Slice
He wasn't a cutter. He'd never be a cutter. Cutters were dirty; they were twisted people who took the knife and pressed it to their flesh, watched the blood well and drew some sort of satisfaction from the act. Cutters were screaming for attention and hoping that the jolt of pain would shock them away from the need, from the addiction of worried eyes and worried hands on them, pressing closer, whispering softly, offering help and therapy and just the right kind of pain to make the pills go away.
No, he wasn't a cutter. This wasn't about attention, at least not the garnering of it. He had attention, in spades, had too much attention, and not enough places to go where he could turn his head, duck behind his hair, and not feel their eyes on his skin, as sharp and demanding as the fingers that would surely follow.
The act itself was something every man did, or rather every man needed to do, to keep from looking like a scrubby-cheeked woodsman in a society that favored clean-faced and boyish optimism. It was hardly his fault that all he had to shave with was a long straight razor that he'd stolen from someone's home, a broken bowl full of river water and some gel palmed from the trial-size section of the grocery store, a shattered mirror propped up against the dim wall of the warehouse.
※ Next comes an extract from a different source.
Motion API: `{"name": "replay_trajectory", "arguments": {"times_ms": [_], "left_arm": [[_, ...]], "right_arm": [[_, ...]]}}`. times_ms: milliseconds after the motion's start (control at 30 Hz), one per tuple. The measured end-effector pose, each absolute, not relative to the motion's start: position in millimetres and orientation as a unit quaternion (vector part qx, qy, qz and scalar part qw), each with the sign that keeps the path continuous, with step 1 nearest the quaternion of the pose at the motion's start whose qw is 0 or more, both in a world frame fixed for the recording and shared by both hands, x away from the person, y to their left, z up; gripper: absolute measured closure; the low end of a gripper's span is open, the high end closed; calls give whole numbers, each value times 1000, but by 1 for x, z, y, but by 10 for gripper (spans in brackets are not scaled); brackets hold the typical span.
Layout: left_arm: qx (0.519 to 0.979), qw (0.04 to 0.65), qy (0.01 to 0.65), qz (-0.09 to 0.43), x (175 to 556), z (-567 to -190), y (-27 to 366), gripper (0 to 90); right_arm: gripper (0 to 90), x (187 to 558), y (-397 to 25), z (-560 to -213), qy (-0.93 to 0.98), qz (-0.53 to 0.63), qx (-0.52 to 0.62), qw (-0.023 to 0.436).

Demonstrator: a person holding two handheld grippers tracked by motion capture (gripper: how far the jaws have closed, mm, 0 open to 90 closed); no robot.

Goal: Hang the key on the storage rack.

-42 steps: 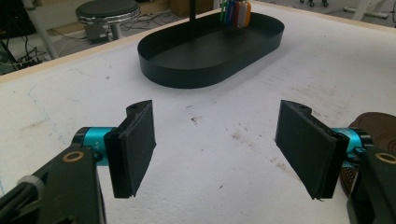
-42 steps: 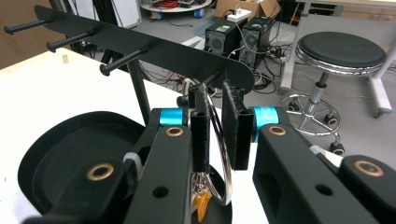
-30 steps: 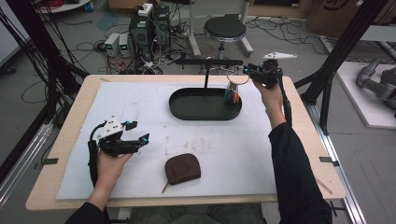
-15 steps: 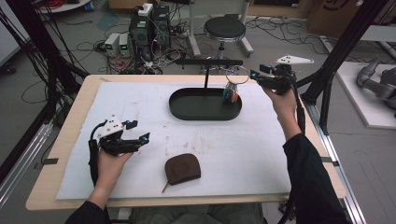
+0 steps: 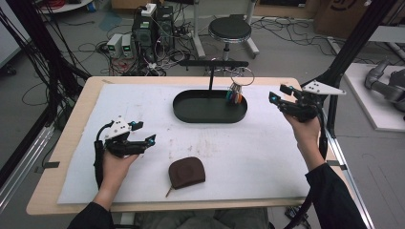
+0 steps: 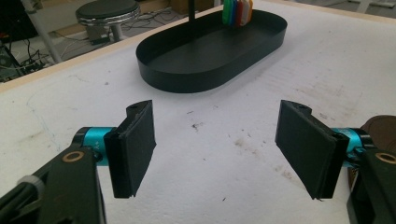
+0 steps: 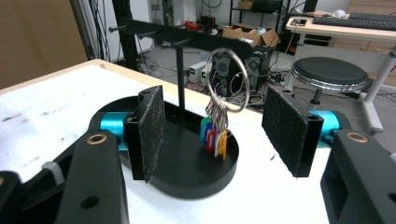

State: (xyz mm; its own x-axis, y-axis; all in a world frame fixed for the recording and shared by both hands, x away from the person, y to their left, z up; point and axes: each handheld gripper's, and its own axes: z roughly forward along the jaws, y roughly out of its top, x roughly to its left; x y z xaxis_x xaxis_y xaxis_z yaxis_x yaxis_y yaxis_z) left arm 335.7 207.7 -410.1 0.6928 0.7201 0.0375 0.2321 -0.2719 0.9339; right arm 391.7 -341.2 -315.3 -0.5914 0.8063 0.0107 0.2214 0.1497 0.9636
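The large silver key ring with its bunch of coloured plastic tags hangs from the black crossbar of the stand that rises out of the black oval metal tray; we see the tags dangle over the tray's right end. Our right gripper is held above the table's right edge, near the ring but apart from it, jaws spread wide with nothing between them. Our left gripper hovers low over the white table cover at the left, jaws likewise wide apart and empty. A brown leather pouch lies near the front edge.
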Motion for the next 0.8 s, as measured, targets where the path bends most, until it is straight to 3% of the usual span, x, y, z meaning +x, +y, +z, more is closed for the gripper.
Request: {"name": "replay_trajectory", "arguments": {"times_ms": [400, 800], "left_arm": [[760, 524, 320, 212, 332, -405, 206, 286], [752, 538, 324, 201, 331, -404, 203, 286]], "right_arm": [[349, 347, -348, -360, 706, 530, 374, 284], [379, 337, -348, -380, 710, 515, 378, 296]]}}
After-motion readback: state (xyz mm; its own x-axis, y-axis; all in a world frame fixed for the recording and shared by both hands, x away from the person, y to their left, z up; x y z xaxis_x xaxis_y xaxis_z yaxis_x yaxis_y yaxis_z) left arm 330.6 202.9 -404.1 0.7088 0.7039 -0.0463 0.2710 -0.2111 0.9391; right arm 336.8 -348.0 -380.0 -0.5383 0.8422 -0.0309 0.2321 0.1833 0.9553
Neither was it is fault that, when he guided the fatefully sharp metal over that tricky hook of his adam's apple, sometimes he paused, pressed until a thin line of red blossomed against the steel. It was not his fault that high along his jaw, in the crease where no one would see, there was a long white scar where he'd traced with the tip of the razor, watching as his throat sheened crimson. Who could blame him, when 'home' was an empty warehouse that had been slated for demolition ten years ago, 'bed' was a pile of dirty rags until the only ledge in the place that didn't leak, and 'dinner' was only a fantasy that abused his nose and stomach. It wasn't, after all, as if he was a cutter. He was only an escapist.